*What is required:* Return each line below exactly as it reads, and omit any image in it.
(Supplied information begins)
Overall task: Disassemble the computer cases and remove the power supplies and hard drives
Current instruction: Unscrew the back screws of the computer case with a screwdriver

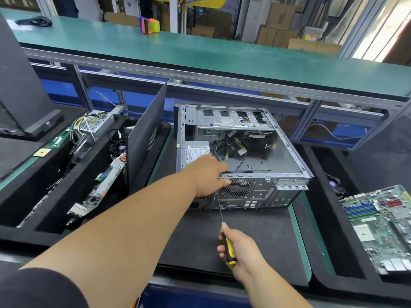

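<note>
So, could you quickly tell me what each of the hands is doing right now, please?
Left hand: grips the rear top edge of the computer case.
Right hand: holds the screwdriver, tip at the case's back panel.

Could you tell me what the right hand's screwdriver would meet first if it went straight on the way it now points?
Probably the computer case's rear panel: the screwdriver in the right hand aims its tip just below the fan grille, seemingly already touching, though depth is unclear.

A single wide-angle head camera looks forward and steeply down from the person's own position, close over the counter (255,230). It faces the opened computer case (240,156) centrally; the edges of the view bend outward.
</note>
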### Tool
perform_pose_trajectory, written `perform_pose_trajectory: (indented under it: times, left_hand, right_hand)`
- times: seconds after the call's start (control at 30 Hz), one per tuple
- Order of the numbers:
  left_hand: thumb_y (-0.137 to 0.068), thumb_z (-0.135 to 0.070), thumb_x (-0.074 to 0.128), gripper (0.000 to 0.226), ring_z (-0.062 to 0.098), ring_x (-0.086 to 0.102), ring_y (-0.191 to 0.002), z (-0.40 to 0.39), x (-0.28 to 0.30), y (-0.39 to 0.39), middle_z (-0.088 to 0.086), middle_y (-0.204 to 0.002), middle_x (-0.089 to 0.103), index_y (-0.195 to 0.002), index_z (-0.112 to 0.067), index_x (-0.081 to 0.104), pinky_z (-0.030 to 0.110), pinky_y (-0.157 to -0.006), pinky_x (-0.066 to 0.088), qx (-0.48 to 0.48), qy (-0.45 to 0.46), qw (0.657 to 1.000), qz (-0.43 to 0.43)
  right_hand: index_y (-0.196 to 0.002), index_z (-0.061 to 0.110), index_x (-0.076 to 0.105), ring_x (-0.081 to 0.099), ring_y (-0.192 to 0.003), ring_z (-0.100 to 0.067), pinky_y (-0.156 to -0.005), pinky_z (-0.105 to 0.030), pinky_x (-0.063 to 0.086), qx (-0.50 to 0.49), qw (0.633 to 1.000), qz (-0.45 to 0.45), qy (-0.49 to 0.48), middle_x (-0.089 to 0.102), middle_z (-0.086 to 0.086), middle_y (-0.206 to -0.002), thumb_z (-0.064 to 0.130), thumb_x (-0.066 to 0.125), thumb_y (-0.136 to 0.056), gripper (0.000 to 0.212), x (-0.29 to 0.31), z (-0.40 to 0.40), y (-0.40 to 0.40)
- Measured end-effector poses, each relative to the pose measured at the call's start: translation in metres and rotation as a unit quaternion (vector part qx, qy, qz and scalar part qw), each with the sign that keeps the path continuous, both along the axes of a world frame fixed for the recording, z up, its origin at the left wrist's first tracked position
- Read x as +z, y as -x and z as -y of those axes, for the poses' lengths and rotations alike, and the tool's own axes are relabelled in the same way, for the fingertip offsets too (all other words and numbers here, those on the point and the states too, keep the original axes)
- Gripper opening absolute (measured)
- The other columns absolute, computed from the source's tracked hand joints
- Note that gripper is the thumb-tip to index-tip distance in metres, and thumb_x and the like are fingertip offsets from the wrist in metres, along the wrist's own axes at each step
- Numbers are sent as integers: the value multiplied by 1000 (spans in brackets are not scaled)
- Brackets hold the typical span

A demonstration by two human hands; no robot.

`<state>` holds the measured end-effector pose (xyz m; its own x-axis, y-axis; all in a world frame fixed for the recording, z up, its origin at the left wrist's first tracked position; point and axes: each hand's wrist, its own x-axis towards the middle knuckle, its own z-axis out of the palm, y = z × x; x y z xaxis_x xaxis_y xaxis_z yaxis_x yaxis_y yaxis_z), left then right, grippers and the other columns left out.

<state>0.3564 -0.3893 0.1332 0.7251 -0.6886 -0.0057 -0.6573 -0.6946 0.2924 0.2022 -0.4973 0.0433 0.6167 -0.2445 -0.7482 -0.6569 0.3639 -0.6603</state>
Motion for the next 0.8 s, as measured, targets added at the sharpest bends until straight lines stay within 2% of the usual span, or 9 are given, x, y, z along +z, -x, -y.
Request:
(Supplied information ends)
*Task solution:*
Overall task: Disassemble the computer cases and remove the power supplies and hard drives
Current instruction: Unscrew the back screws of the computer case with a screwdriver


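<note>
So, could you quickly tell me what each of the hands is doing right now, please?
Left hand: grips the rear top edge of the computer case.
Right hand: holds the screwdriver, tip at the case's back panel.

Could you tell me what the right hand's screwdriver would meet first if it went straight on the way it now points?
Probably the computer case's rear panel: the screwdriver in the right hand aims its tip just below the fan grille, seemingly already touching, though depth is unclear.

A single wide-angle head camera looks forward and steeply down from the person's own position, close over the counter (255,230). It faces the opened computer case (240,156) centrally; the edges of the view bend outward.
</note>
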### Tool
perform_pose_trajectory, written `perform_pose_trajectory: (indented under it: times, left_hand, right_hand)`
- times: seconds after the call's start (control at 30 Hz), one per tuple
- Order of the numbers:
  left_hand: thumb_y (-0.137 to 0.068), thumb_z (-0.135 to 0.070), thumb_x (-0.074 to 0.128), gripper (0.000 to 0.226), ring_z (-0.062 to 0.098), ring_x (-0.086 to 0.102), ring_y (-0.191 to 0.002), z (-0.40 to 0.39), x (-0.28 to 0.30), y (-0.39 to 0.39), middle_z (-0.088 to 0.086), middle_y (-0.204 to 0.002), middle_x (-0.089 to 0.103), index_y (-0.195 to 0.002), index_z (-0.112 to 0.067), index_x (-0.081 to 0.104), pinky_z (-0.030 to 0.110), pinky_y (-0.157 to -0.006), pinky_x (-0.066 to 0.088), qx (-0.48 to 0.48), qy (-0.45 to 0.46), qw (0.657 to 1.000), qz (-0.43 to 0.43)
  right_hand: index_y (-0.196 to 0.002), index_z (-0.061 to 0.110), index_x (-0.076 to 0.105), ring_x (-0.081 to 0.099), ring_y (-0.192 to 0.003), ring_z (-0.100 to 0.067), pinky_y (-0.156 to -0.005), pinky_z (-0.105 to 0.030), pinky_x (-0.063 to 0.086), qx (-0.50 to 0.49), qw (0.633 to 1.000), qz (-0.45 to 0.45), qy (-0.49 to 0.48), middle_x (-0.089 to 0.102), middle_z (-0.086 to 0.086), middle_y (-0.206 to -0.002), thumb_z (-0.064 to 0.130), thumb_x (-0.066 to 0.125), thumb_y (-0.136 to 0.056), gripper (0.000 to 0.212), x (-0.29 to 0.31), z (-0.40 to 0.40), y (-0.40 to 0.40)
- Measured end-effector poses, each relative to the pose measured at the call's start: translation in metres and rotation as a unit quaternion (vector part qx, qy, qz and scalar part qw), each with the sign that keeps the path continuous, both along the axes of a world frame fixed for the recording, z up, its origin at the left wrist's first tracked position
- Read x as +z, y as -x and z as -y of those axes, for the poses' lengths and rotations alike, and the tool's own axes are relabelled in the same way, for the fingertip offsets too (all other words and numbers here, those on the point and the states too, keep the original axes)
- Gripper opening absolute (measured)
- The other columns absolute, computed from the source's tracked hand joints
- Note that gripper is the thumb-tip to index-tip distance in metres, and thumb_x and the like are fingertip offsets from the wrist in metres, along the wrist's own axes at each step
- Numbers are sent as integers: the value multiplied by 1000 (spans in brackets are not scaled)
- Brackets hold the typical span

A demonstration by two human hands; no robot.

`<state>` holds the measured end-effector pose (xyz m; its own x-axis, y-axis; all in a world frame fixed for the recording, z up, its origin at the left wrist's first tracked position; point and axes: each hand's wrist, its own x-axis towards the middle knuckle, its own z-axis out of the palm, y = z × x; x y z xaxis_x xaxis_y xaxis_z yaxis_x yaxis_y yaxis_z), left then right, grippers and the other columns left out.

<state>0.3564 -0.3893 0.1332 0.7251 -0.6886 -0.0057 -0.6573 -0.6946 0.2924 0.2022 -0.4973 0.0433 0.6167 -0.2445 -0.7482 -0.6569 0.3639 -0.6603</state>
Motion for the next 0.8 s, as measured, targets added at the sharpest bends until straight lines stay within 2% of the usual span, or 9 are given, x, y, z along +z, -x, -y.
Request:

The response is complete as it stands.